FILED
NOT FOR PUBLICATION MAY 22 2013
MOLLY C. DWYER, CLERK
UNITED STATES COURT OF APPEALS U .S. C O U R T OF APPE ALS
FOR THE NINTH CIRCUIT
ROBERT SAUNDERS, No. 12-15578
Plaintiff - Appellant, D.C. No. 2:10-cv-02559-GEB-
KJN
v.
LAW OFFICES OF ELAINE VAN MEMORANDUM *
BEVEREN; et al.,
Defendants - Appellees.
Appeal from the United States District Court
for the Eastern District of California
Garland E. Burrell, Jr., District Judge, Presiding
Submitted May 14, 2013 **
Before: LEAVY, THOMAS, and MURGUIA, Circuit Judges.

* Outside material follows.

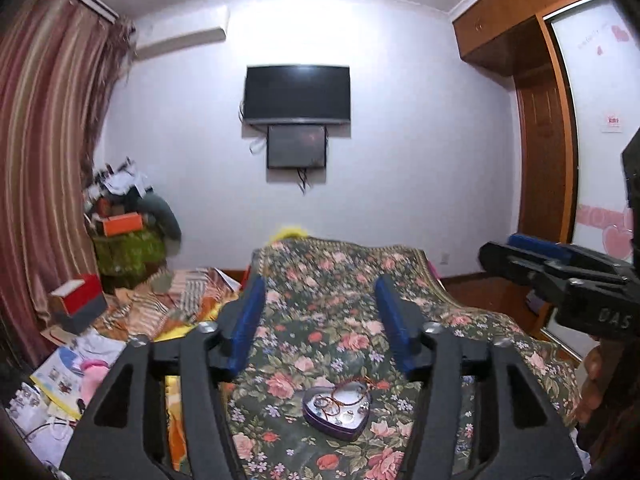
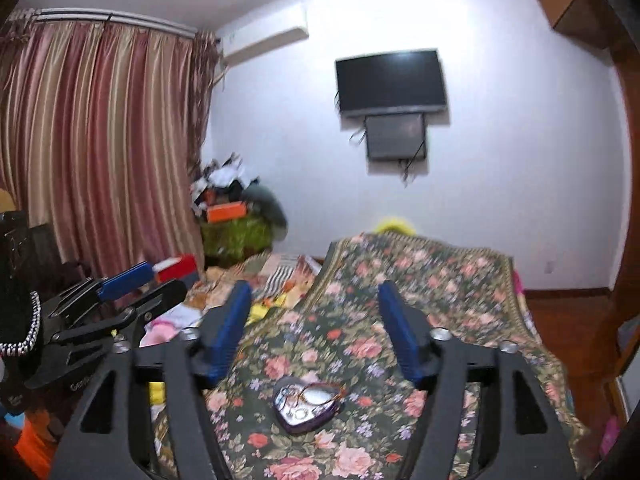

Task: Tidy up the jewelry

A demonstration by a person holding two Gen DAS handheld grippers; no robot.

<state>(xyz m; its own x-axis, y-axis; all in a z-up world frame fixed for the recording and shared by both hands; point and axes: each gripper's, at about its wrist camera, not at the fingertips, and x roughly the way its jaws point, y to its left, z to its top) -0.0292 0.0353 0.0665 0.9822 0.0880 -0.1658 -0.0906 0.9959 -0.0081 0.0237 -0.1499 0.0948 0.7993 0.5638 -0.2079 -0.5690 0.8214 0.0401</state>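
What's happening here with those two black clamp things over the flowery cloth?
A person is sorting jewelry with a hand-held gripper in each hand. The left gripper and the right gripper are both open and hold nothing, raised above the flowered cloth. Below them on the cloth sits a heart-shaped box without a lid, with rings and a thin chain inside. Neither gripper touches it.

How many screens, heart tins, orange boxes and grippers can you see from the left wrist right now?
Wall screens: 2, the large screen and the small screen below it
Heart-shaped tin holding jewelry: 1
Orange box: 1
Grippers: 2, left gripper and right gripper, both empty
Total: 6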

Robert Saunders appeals pro se from the district court’s judgment dismissing
his action under 42 U.S.C. §§ 1983 and 1985(3) alleging that defendant Elaine Van
Beveren violated his constitutional rights while representing his minor children in
*
This disposition is not appropriate for publication and is not precedent
except as provided by 9th Cir. R. 36-3.
**
The panel unanimously concludes this case is suitable for decision
without oral argument. See Fed. R. App. P. 34(a)(2).
custody proceedings. We have jurisdiction under 28 U.S.C. § 1291. We review de
novo a dismissal under 28 U.S.C. § 1915(e)(2)(B)(ii). Barren v. Harrington, 152
F.3d 1193, 1194 (9th Cir. 1998) (order). We affirm.
The district court properly dismissed Saunders’s § 1983 claim against Van
Beveren and her law firm because Saunders failed to allege facts showing that Van
Beveren acted under color of state law. See Polk County v. Dodson, 454 U.S. 312,
325 (1981) (court-appointed defense counsel did not act under color of state law
for purposes of § 1983 “when performing a lawyer’s traditional functions”);
Kirtley v. Rainey, 326 F.3d 1088, 1093-96 (9th Cir. 2003) (court-appointed
guardian ad litem for a minor did not act under color of state law where her
functions were to advocate for the child’s best interests and provide the court with
independent information regarding the custody dispute).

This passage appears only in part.